August 1, 2017

HAT TIPS

Hello,

It’s been a long time since we had a rain. A real rain. One that sat in and rained for three or four days. Just a drizzle. Where you sat at the coffee table and looked out the window at the grass growing. Or you swept and cleaned the shop and the tack room because it was too wet to even get out to the road. Or you had the kids go to the shop and straighten nails. A rain where you could take a spade and go down to the horse pens and dig little ditches that drained out the corner of the pen and found its way to the creek.
Those kind of days gave you a chance to change the oil on the pickup, oil your saddle up, or go to town and pay bills. The kind of days where you left your glasses in the house because they would get wet right away and you couldn’t see. And you figured if you couldn’t see, just as well not have them on.

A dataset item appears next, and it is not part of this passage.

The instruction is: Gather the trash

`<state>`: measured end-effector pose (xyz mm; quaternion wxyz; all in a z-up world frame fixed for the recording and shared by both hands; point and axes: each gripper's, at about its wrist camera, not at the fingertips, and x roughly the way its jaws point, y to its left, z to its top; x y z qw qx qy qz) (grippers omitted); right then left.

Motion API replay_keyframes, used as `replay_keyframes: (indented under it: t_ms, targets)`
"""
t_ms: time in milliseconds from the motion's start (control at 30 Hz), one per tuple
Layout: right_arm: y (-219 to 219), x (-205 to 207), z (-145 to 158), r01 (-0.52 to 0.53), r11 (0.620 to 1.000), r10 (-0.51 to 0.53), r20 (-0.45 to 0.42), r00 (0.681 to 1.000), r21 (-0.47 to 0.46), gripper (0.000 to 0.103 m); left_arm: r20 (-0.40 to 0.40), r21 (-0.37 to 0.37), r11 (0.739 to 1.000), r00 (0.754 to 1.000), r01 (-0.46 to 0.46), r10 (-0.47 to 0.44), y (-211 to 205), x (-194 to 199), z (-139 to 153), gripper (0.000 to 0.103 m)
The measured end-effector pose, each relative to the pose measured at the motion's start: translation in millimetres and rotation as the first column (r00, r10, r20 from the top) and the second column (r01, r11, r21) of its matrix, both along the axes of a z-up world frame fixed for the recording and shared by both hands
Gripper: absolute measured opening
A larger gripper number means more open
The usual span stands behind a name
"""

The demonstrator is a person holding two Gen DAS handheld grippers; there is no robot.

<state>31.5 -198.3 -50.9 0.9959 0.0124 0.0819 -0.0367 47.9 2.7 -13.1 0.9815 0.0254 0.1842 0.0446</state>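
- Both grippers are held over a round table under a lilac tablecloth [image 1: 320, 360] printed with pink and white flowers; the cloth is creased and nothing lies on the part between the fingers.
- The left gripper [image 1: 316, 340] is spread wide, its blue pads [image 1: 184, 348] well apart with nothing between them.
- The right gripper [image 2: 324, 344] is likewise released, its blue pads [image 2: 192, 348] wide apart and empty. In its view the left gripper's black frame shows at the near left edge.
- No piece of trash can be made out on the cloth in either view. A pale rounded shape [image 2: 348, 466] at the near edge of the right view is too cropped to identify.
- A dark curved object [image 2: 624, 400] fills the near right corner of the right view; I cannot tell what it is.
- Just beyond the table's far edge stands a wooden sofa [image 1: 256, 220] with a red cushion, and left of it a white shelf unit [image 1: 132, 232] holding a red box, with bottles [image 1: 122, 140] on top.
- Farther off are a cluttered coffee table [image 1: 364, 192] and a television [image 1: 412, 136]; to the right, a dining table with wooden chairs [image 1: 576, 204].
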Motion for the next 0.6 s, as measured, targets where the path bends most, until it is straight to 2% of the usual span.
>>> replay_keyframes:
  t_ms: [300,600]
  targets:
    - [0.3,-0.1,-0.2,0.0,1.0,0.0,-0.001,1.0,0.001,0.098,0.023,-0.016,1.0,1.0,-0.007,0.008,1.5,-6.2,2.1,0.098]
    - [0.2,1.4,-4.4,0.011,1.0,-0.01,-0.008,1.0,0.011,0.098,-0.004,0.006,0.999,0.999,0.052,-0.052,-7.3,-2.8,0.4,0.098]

Maybe the second day you saddle up a horse, dig through the closet and find that old yellow slicker and that old felt hat that wasn’t much good anyway, slip them on, and get ready to trot down to the river and ride through the cows. Knowing that after that hat got soaked good, it would drip down your back. And it felt good.

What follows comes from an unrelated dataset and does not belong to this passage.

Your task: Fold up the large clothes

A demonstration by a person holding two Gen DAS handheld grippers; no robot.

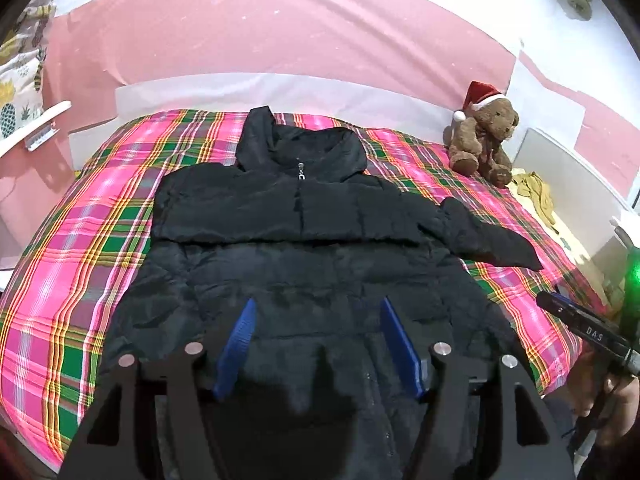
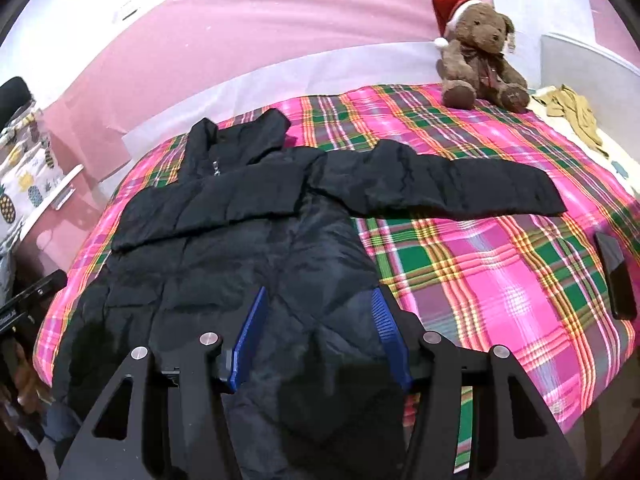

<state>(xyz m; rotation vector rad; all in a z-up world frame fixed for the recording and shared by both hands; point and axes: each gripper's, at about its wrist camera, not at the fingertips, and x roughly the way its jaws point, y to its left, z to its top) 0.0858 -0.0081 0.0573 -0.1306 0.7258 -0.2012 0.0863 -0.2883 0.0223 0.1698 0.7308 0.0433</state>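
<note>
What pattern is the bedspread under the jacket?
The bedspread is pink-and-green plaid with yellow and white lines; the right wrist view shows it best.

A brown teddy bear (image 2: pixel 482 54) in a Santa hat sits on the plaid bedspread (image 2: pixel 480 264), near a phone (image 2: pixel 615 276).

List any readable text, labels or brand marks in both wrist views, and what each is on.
"DAS" – white letters on the black body of the right tongs, at the right edge of the left wrist view.
White lettering on the left tongs, at the left edge of the right wrist view – blurred, unreadable.
Tag on the teddy bear, by its ear – too small to read.
Black jacket – no readable label.
</note>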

You might sit and have a cigarette while that saddle horse eats a bite of grain before you go. That was before you quit smoking. Or you might grab a chew before you got on. As you step on you hope that horse remembers that the slicker is not a lion jumping on his back and you hope the wind doesn’t come up and whip that yellow monster around until you’ve trotted a couple miles.
You trot out of the yard and enjoy the splashing of that horse’s hooves as you get out of the yard and start down the hill to Deep Creek. The water is starting to run on the creek and it hasn’t done that for a long time! Your horse snorts a little and then steps gingerly into the stream, not sure how deep it is.

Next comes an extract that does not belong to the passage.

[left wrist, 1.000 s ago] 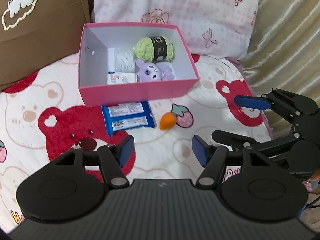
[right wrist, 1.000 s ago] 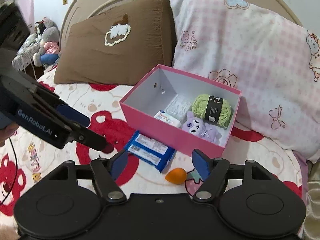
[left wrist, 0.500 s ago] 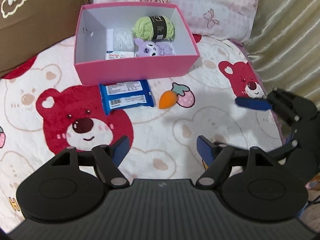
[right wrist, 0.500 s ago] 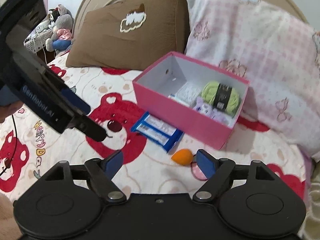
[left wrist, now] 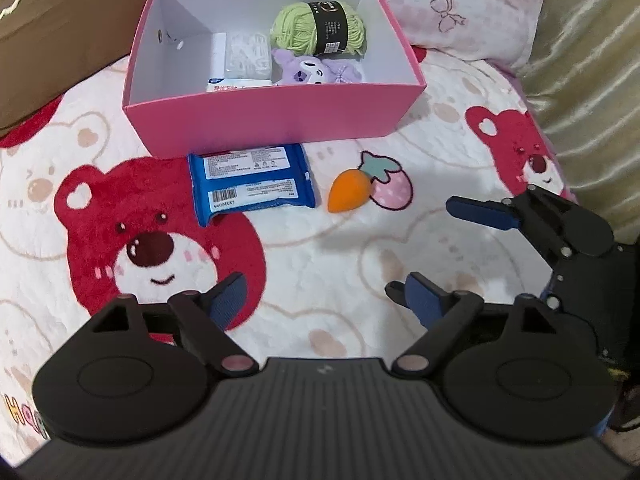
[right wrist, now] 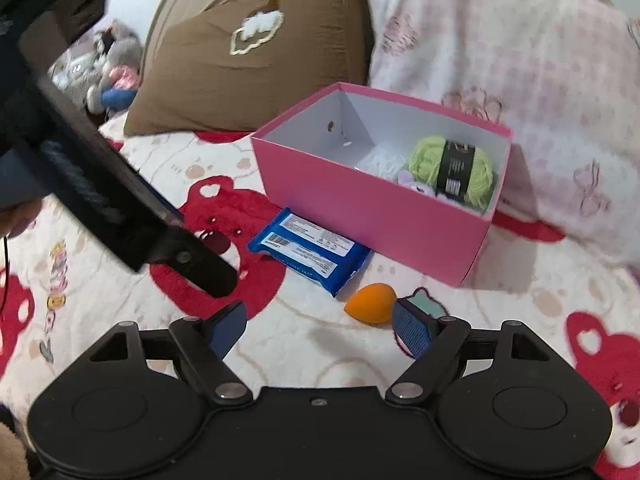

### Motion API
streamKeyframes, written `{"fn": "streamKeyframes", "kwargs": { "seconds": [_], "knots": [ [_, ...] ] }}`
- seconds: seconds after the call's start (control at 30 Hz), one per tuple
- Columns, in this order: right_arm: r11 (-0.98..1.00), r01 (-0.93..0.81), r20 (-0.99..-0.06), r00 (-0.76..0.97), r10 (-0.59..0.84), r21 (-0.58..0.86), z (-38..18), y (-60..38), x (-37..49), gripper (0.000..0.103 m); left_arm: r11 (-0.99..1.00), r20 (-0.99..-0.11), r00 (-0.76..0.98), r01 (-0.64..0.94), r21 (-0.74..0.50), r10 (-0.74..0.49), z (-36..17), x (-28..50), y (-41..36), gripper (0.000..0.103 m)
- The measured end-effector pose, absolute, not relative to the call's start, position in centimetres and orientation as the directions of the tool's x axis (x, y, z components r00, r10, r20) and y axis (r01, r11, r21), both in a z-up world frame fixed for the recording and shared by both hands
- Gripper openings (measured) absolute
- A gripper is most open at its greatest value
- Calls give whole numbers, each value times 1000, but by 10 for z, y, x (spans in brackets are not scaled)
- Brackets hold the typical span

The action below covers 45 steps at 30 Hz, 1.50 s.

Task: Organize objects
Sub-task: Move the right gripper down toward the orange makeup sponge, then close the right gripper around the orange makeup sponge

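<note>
An open pink box stands on the bear-print blanket and holds green yarn, a purple plush and white packets. In front of it lie a blue wipes pack and an orange egg-shaped sponge. My left gripper hovers short of the pack, its jaws opening with nothing between them. My right gripper is open and empty, its right fingertip close beside the sponge. The box and pack lie beyond it.
A brown pillow and a pink checked pillow lean behind the box. Golden fabric borders the bed on the right. Soft toys sit far left. The left gripper's body crosses the right view's left side.
Both grippers have sunk toward the blanket and closer to the pack and sponge. The left jaws have spread wider; the right jaws widened a little.
</note>
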State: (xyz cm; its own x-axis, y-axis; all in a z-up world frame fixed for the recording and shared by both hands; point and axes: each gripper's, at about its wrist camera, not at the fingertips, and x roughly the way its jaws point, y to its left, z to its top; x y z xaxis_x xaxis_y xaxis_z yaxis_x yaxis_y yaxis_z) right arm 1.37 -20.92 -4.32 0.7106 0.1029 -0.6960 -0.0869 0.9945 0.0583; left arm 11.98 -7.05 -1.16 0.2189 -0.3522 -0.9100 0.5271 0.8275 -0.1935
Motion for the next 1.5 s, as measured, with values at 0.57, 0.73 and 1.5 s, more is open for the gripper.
{"fn": "streamKeyframes", "kwargs": {
  "seconds": [0.57, 0.73, 1.5],
  "knots": [
    [999, -33, -731, 682, 28, 8, -114, -220, 63, 84, 819, -826, 350, 534, -211, -441, -72, 153, -89, 86],
    [988, 40, -667, 734, -132, -151, -130, -213, 61, 84, 788, -808, 380, 595, -159, -450, -96, 154, -103, 86],
    [994, 100, -675, 730, -107, -49, -157, -222, 69, 72, 732, -721, 323, 575, -365, -613, -133, 149, -114, 55]
  ]
}}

As you climb the hill at a trot, both you and Old Zip start to relax. And you think to yourself, “this is why I ranch.”
It’s been awhile since we had a rain like that. And people find things to blame. Some blame the cloud seeders. Some blame the wind turbines. Some blame the Democrats. Some blame the Republicans. Some blame the sinners. Some blame climate change.
An old boy told me one time that “Ain’t much use in blaming someone for a big dry. You just got to ’cept that sometimes it don’t rain!”
The rain will come. It always has.
A rancher who’s been through a lot of these told me one time that, “the most money I ever made in my life was sitting in the house watching it rain.”
Dang, all these memories brought up another one. Used to be when we were caking cows there was a disc jockey who closed with the same phrase every day. And it would be about the time we finished feeding and started for home.
“Put the coffee on mama, Daddy’s coming home.”